SMASH21 Summer SYMPOSIUM
MACC研究会 発表者アブストラクト

  • 9月15日(水)13:00--14:00

    1. 多様な読み手にとっての個人化リーダビリティの統合
      江原遥(東京学芸大学)


      自動リーダビリティ判定は、所与のテキストの読みやすさを自動的に判定するタスクであり、難度を考慮した教材検索など様々な応用を持つ基礎タスクである。一方、個人化リーダビリティ判定は、語彙テストなどの個人が受けたテストの結果をもとに、テストのある受験者が所与のテキストを読めるかどうかを判定するタスクで、外国語教育などの分野で広く行われるタスクである。本研究では、一般的な自動リーダビリティ判定器を、多様な学習者に対する多数の個人化リーダビリティ判定器を統合することで、構築する手法を提案する。実験の結果、多様な受験者の個人化リーダビリティ判定器を統合して作成した一般化リーダビリティ判定器は、大規模言語モデルを用いた一般化リーダビリティ判定器より良い性能を達成した。

    2. ファインチューニングを利用した少量音声からの韻律転送の試み
      徳島 大河、大須賀 昭彦、田原 康之、清 雄一(電気通信大学)

      本研究ではテキスト音声合成タスクにおける、学習に必要なデータ量の削減を目指している。一般的にテキスト音声合成モデルの作成には大量な音声データが必要とされているが、方言など特殊な音声はデータ量が少なく、モデルの作成が困難となっている。
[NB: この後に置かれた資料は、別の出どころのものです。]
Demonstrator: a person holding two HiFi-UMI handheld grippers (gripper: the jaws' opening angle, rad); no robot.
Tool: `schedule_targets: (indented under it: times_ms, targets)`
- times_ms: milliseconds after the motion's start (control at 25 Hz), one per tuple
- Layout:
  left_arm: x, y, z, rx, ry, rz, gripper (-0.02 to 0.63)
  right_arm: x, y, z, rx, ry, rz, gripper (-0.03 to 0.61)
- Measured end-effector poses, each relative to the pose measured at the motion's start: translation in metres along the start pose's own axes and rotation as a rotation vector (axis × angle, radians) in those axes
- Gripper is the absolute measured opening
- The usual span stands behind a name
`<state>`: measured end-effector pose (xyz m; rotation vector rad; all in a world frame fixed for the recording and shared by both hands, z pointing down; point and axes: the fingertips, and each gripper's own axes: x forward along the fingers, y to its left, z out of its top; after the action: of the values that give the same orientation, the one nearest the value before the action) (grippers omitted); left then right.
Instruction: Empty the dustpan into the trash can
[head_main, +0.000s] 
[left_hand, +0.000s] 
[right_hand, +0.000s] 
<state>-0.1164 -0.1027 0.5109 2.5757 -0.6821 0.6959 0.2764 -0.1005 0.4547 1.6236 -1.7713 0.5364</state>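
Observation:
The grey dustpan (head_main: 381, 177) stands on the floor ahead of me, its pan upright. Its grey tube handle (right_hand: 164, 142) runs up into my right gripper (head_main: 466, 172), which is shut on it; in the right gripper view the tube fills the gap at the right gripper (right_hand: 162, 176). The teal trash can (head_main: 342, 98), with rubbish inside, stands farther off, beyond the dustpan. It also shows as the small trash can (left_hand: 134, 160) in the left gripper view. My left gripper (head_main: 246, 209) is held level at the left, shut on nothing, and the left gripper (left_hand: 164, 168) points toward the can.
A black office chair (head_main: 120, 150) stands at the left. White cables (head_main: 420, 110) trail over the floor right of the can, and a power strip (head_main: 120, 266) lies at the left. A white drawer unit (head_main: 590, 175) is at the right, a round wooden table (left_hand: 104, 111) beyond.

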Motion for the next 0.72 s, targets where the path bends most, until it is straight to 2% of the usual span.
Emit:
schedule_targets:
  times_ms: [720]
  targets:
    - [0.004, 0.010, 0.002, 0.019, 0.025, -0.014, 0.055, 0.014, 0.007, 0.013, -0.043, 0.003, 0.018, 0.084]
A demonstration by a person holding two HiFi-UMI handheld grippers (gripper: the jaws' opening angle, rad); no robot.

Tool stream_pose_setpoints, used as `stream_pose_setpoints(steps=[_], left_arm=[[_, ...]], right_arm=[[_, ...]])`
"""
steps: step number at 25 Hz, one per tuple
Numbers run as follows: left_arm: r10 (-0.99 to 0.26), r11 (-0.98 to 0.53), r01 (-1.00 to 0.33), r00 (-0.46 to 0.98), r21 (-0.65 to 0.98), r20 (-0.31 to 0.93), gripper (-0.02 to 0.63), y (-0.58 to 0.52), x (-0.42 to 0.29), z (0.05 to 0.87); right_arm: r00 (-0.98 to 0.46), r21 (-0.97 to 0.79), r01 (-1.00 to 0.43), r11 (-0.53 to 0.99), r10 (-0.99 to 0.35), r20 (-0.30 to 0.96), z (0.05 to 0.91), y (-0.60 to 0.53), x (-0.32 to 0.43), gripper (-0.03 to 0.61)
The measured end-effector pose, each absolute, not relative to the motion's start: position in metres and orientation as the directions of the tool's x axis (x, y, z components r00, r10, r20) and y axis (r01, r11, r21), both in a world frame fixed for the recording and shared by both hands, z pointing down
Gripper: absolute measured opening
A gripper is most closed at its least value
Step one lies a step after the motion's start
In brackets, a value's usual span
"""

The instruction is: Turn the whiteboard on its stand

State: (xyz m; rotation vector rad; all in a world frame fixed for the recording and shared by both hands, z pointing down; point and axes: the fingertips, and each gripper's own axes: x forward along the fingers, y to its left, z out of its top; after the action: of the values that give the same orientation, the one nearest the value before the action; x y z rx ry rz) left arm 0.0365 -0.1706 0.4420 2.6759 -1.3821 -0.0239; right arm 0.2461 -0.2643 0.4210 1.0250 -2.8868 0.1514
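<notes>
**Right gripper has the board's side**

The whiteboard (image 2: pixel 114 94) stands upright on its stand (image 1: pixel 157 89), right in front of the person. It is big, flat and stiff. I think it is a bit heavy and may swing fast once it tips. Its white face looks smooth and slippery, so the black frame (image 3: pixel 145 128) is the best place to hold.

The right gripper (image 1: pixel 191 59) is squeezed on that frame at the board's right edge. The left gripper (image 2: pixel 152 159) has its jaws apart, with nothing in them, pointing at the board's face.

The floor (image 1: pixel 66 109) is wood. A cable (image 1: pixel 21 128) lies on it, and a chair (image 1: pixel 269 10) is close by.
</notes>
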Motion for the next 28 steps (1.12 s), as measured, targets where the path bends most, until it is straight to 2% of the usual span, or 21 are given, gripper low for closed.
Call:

今回はファインチューニングを行い20分のターゲット音声でベースモデルへの韻律情報の転送を試みたところ、声の転送は実現できたが、アクセント等の特徴を転送することはできなかった。

    3. エージェント間の距離がタスク達成に影響する環境下における報酬の制御
      中田 瑛(名古屋工業大学)、森山 甲一(名古屋工業大学)、武藤 敦子(名古屋工業大学)、松井 藤五郎(中部大学)、犬塚 信博(名古屋工業大学)
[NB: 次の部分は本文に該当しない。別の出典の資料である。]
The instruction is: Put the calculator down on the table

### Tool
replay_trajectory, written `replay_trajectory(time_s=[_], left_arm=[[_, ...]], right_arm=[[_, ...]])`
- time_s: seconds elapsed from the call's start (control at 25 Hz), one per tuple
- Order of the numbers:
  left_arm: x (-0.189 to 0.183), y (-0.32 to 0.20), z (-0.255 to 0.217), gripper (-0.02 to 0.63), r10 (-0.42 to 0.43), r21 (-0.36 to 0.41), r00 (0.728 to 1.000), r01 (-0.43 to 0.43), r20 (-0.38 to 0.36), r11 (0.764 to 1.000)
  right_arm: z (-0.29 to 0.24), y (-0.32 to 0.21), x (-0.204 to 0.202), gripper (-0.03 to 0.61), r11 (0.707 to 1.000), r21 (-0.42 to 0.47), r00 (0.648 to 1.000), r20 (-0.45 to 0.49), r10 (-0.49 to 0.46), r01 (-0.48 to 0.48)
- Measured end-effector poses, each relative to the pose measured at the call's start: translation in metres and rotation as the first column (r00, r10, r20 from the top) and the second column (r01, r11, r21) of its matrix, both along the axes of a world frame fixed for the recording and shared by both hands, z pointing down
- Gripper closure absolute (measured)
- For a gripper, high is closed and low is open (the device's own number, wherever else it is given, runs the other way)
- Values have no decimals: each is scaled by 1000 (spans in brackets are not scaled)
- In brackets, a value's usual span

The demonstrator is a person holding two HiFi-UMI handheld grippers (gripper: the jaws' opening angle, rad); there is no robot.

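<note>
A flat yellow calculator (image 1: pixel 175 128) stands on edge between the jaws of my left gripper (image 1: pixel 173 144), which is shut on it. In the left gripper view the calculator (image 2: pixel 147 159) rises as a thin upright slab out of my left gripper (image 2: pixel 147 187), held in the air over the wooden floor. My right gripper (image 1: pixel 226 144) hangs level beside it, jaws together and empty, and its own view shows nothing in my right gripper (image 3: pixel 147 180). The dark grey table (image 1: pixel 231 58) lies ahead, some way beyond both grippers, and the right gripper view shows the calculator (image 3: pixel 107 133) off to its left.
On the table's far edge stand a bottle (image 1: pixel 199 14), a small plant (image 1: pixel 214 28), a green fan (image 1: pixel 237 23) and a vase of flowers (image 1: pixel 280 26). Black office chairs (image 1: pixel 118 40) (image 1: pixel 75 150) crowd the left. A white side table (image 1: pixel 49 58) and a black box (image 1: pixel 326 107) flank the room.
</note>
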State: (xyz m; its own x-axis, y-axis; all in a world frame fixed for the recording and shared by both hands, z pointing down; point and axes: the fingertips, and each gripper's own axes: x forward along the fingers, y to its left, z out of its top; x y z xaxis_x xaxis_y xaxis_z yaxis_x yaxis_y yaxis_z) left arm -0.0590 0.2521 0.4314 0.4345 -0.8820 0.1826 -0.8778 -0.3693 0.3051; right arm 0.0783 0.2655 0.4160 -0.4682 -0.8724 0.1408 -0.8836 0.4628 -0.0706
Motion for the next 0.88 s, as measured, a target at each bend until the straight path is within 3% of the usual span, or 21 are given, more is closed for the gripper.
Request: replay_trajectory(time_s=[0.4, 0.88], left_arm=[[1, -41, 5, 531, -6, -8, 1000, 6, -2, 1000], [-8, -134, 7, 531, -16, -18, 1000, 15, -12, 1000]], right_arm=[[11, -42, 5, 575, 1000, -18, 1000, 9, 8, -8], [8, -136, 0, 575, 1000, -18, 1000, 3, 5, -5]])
      一般に強化学習は複数のエージェントが存在する環境下でエージェントに協力行動を学習させることは困難になるという問題がある。この問題に対し、我々はエージェント間の距離がタスク達成に影響する環境下で、学習に使用する報酬をその距離に応じて変化させることで問題の解決を図った。そして、より協力的な行動を学習させるような報酬の変化の度合いを遺伝的アルゴリズムを用いて進化させることで求めた。

  • 9月16日()13:00--14:00

    1. 深層学習による汎用性を考慮したピアノリダクションの自動生成
      星 雄輝、大須賀 昭彦、田原 康之、清 雄一(電気通信大学)

      本研究では、バンドやオーケストラなど複数のパートから構成される楽曲から、深層学習を用いてピアノ用の楽譜を生成する手法を提案する。これまで提案されてきたピアノ用の楽譜の自動編曲システムはルールベースによるものがほとんどであり、幅広いジャンルへの対応の困難さなどの課題があった。そこで演奏可能性を考慮し、教師ありのCNNを用いることで、複数のパートから構成される楽曲からピアノ用の楽譜に変換することを試みた。
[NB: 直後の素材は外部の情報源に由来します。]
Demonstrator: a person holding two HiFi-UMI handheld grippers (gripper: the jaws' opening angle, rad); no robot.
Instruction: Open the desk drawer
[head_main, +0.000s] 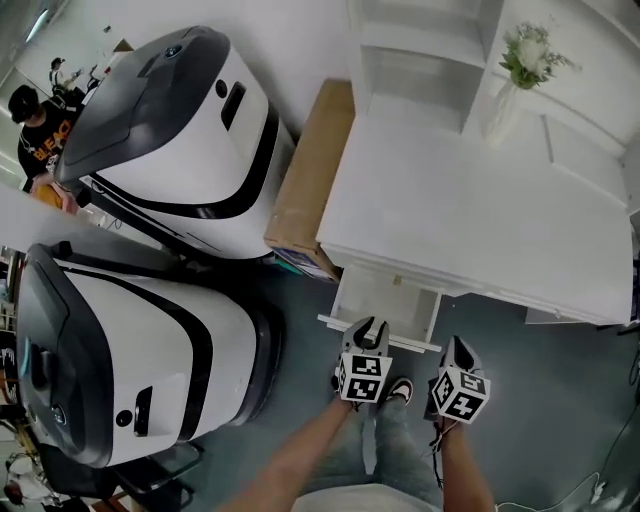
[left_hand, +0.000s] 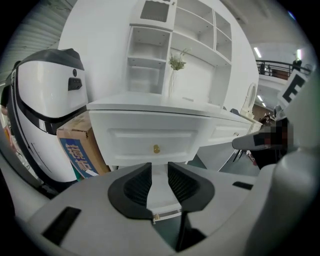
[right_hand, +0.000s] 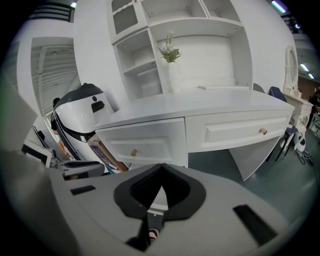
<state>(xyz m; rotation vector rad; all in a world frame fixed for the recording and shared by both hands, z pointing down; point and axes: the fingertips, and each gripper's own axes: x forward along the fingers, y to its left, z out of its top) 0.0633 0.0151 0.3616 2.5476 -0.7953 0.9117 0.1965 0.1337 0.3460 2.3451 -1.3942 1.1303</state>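
The drawer (head_main: 385, 297) sticks out under the desk (head_main: 480, 215) front, a box (head_main: 308, 185) stands at the desk's left, a vase (head_main: 503, 112) on top behind

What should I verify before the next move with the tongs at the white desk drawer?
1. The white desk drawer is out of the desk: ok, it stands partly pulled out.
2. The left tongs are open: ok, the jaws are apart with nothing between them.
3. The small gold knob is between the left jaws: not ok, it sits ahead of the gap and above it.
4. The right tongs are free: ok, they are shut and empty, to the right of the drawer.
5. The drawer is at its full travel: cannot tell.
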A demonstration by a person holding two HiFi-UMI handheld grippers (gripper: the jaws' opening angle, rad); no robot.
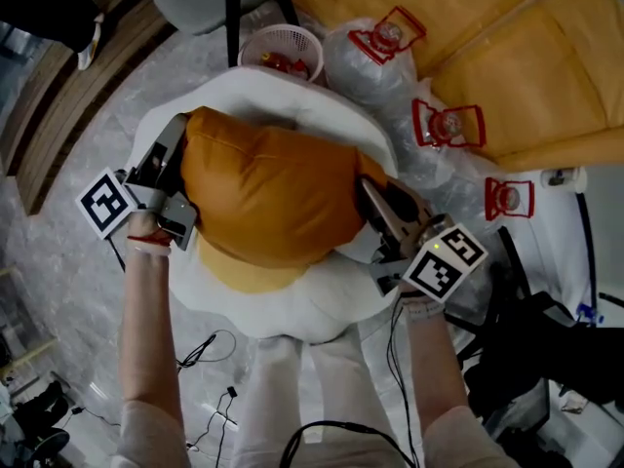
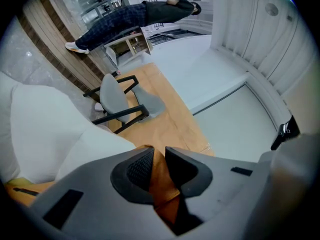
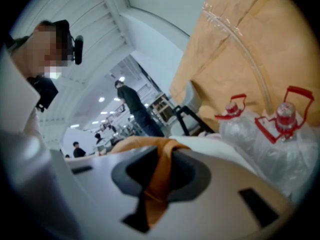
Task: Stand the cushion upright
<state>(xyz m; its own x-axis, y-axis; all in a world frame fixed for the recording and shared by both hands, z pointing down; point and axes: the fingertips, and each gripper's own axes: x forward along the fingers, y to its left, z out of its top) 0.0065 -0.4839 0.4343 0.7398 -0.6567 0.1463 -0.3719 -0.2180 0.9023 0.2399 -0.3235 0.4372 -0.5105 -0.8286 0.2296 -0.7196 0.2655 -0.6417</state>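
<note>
Left claw (image 1: 181, 136) clamped narrow on a fold of the orange cushion (image 1: 268, 198), right claw (image 1: 369, 191) same on the opposite edge. Cushion spans between both claws, above white pad (image 1: 292, 312).

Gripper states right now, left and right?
The left gripper: closed on a fold of the orange cushion.
The right gripper: closed on the same cushion, opposite side.

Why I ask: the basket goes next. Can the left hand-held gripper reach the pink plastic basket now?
Probably not: the left hand-held gripper is shut on the orange fabric cushion, and the pink plastic basket sits beyond it.
</note>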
    2. Supply Chain Management League OneShot Gameにおける取引データを考慮した自動交渉戦略
      清水拓夢藤田桂英(東京農工大学)

      自動交渉エージェント競技会(ANAC)というリーグの一つに,Supply Chain Management League (SCML) がある.本リーグでは,サプライチェーン内の各工場に参加者が作成したエージェントが割り当てられ,それぞれのエージェントが他の工場と交渉を行い,取引量を決定する.最終的に,様々な状況で複数回のシミュレーションを行い,最も多くの利益を得たエージェントが勝者となる.本発表では,SCMLに有効な交渉戦略をオファー戦略,受け入れ戦略,およびリスク管理の3つに大別して提案する.提案した交渉戦略は,2021年に開催された同部門で準優勝した.

    3. マルチエージェント都市シミュレーションのための移動手段の選択機構を持つエージェントの実装
      加藤 新、服部 宏充(立命館大学)

      都市部では個々の移動者の移動の集積により複雑な都市交通が創発されている。筆者らは、移動コストを考慮した移動手段の選択機構を備えた移動者エージェントを組み込んだマルチエージェント都市交通の構築を目指している。本研究では、移動手段の選択機構を備えた歩行者と自動車交通を模擬する混合環境を実装する。移動手段選択の効果を検証するため、路線バスと徒歩で移動可能な環境下で、同一の起終点の移動者数を変化させたシミュレーションを実施する。移動時間コストの変化に対して、移動経路の選択傾向が変化し、異なる結果が得られるかを検証する。